Musical Encounters at the 1889 Paris World's Fair
Title | Musical Encounters at the 1889 Paris World's Fair PDF eBook |
Author | Annegret Fauser |
Publisher | Boydell & Brewer |
Pages | 417 |
Release | 2005 |
Genre | Music |
ISBN | 1580461859 |
The 1889 Exposition universelle in Paris is famous as a turning point in the history of French music, and modern music generally. This book explores the ways in which music was used, exhibited, listened to, and written about during the Exposition universelle. It also reveals the sociopolitical uses of music in France during the 19th century.
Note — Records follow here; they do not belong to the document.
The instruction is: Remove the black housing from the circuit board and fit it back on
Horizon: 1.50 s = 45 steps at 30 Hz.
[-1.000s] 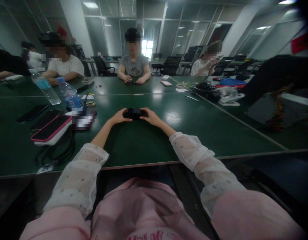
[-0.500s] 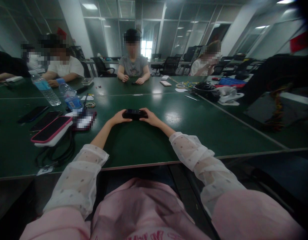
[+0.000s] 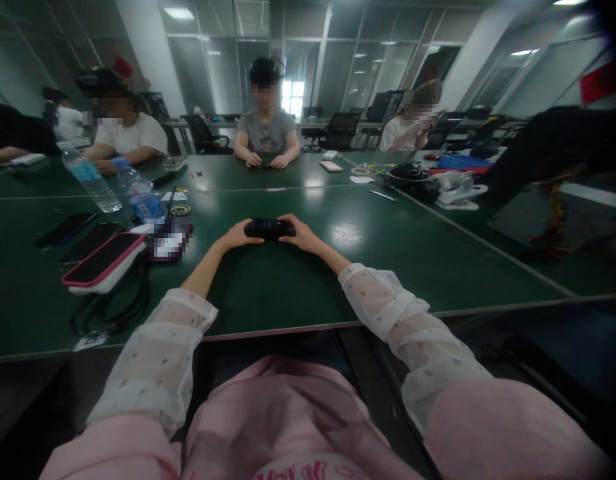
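A small black device [image 3: 271,229] lies level between my two hands, just over or on the green table [image 3: 288,287]; whether it touches the surface I cannot tell. My left hand [image 3: 241,235] grips its left end, thumb along the near edge. At the right end, my right hand [image 3: 299,235] holds it the same way, fingers over the far side and thumb nearer me. The device's middle stays visible between the hands.
Left of my hands are a pink-rimmed phone [image 3: 105,259], two darker phones, a black cord and two water bottles [image 3: 92,179]. Cables and a white object [image 3: 461,191] lie at the right. Several people sit beyond, one in grey [image 3: 267,130] opposite.
My hands and the black device have stayed in place. Across the table, the hands of the person in grey have shifted slightly.
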Tool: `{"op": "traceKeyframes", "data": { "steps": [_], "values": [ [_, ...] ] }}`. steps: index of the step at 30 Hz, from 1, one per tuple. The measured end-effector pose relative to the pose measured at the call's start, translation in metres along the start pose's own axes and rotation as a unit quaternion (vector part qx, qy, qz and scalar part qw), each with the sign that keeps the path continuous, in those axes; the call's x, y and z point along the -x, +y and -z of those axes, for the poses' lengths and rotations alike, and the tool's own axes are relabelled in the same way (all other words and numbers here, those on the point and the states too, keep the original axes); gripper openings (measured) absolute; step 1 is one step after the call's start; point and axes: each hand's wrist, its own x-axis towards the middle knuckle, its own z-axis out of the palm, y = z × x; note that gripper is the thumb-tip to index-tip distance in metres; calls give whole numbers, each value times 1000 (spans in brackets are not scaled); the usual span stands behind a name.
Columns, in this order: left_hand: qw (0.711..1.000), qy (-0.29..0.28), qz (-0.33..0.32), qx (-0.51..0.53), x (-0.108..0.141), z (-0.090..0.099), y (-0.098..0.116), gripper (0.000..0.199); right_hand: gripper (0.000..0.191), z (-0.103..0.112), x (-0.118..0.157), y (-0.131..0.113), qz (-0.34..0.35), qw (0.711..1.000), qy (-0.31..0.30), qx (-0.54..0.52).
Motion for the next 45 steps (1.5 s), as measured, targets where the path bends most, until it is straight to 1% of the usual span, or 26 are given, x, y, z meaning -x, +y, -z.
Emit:
{"op": "traceKeyframes", "data": {
  "steps": [6, 11, 18, 24, 31, 35, 45],
  "values": [
    [1000, 3, -8, -3, 0, -1, 0, 65, 54, 3, 0, 2, -3, 1000, 0, 10],
    [1000, 8, -3, 14, 0, -2, 2, 64, 54, 6, 1, 6, -8, 1000, 9, 6],
    [999, 6, -1, 31, 1, -2, 5, 63, 53, 6, 1, 5, -5, 1000, 9, 14],
    [999, 12, -1, 32, 1, -2, 6, 62, 53, 7, 1, 5, -3, 1000, 9, 17],
    [1000, 3, -2, 31, -1, -2, 6, 63, 52, 7, 0, 0, -4, 1000, 10, 14],
    [1000, 6, -1, 28, 1, -1, 7, 63, 53, 7, 0, 1, -2, 1000, 11, 13],
    [999, -2, 9, 46, 3, 0, 11, 60, 52, 9, 1, 3, 25, 1000, 13, 10]
  ]
}}
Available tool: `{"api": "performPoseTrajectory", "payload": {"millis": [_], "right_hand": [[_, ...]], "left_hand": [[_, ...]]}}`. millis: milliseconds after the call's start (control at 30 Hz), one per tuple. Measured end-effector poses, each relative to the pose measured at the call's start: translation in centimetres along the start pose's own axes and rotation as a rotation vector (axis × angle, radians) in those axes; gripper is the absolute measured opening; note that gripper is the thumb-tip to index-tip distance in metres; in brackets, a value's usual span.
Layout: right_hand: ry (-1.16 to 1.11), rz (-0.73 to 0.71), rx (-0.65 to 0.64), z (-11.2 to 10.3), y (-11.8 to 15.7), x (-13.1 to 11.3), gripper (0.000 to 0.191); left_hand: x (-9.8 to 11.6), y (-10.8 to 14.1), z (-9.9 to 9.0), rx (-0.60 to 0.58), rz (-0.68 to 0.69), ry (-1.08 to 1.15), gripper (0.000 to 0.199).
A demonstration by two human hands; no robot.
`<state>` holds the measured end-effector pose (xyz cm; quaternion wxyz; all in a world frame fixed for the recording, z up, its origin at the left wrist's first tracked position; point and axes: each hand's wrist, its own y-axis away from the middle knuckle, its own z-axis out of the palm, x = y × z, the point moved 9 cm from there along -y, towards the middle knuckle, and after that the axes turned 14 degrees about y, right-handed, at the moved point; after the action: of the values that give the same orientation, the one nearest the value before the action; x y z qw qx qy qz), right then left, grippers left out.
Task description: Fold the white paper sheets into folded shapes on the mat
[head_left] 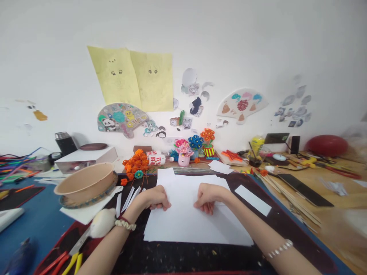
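A stack of white paper sheets point(197, 229) lies on the dark mat in front of me. Over its left side is my left hand point(159, 198), with fingers curled in and thumb pressed against them. My right hand point(207, 197) faces it over the right side, closed in much the same pinch. White paper lies behind both hands, so any thin piece between the fingers cannot be made out. Folded white strips point(132, 198) rest beside my left wrist. To the right of the stack is a loose white paper rectangle point(252, 199).
A beige bowl point(86, 183) stands at left, near a white rounded object point(102, 223). Pliers with red handles point(57, 263) and a yellow-handled tool point(75, 259) lie front left. Orange craft flowers point(137, 162) and small flower pots point(184, 159) line the back. Wooden sticks point(289, 198) lie right.
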<state>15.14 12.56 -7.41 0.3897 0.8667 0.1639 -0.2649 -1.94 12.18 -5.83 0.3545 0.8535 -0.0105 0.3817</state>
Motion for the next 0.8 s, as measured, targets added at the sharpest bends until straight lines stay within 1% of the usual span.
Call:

Black Lives 1900: W.E.B. Du Bois at the Paris Exposition
Title | Black Lives 1900: W.E.B. Du Bois at the Paris Exposition PDF eBook |
Author | William Edward Burghardt Du Bois |
Publisher | |
Pages | 144 |
Release | 2019-10-29 |
Genre | Art |
ISBN | 9781942884538 |
How W.E.B. Du Bois combined photographs and infographics to communicate the everyday realities of Black lives and the inequities of race in America At the 1900 Paris Exposition the pioneering sociologist and activist W.E.B. Du Bois presented an exhibit representing the progress of African Americans since the abolition of slavery. In striking graphic visualisations and photographs (taken by mostly anonymous photographers) he showed the changing status of a newly emancipated people across America and specifically in Georgia, the state with the largest Black population. This beautifully designed book reproduces the photographs alongside the revolutionary graphic works for the first time, and includes a marvelous essay by two celebrated art historians, Jacqueline Francis and Stephen G. Hall. Du Bois' hand-drawn charts, maps and graphs represented the achievements and economic conditions of African Americans in radically inventive forms, long before such data visualization was commonly used in social research. Their clarity and simplicity seems to anticipate the abstract art of the Russian constructivists and other modernist painters to come. The photographs were drawn from African American communities across the United States. Both the photographers and subjects are mostly anonymous. They show people engaged in various occupations or posing formally for group and studio portraits. Elegant and dignified, they refute the degrading stereotypes of Black people then prevalent in white America. Du Bois' exhibit at the Paris Exposition continues to resonate as a powerful affirmation of the equal rights of Black Americans to lives of freedom and fulfilment. Black Lives 1900 captures this singular work. American sociologist, historian, author, editor and activist W.E.B. Du Bois (1868-1963) was the most influential Black civil rights activist of the first half of the 20th century. He was a protagonist in the founding of the National Association for the Advancement of Colored People (NAACP) in 1909, and his 1903 bookThe Souls of Black Folk remains a classic and a landmark of African American literature.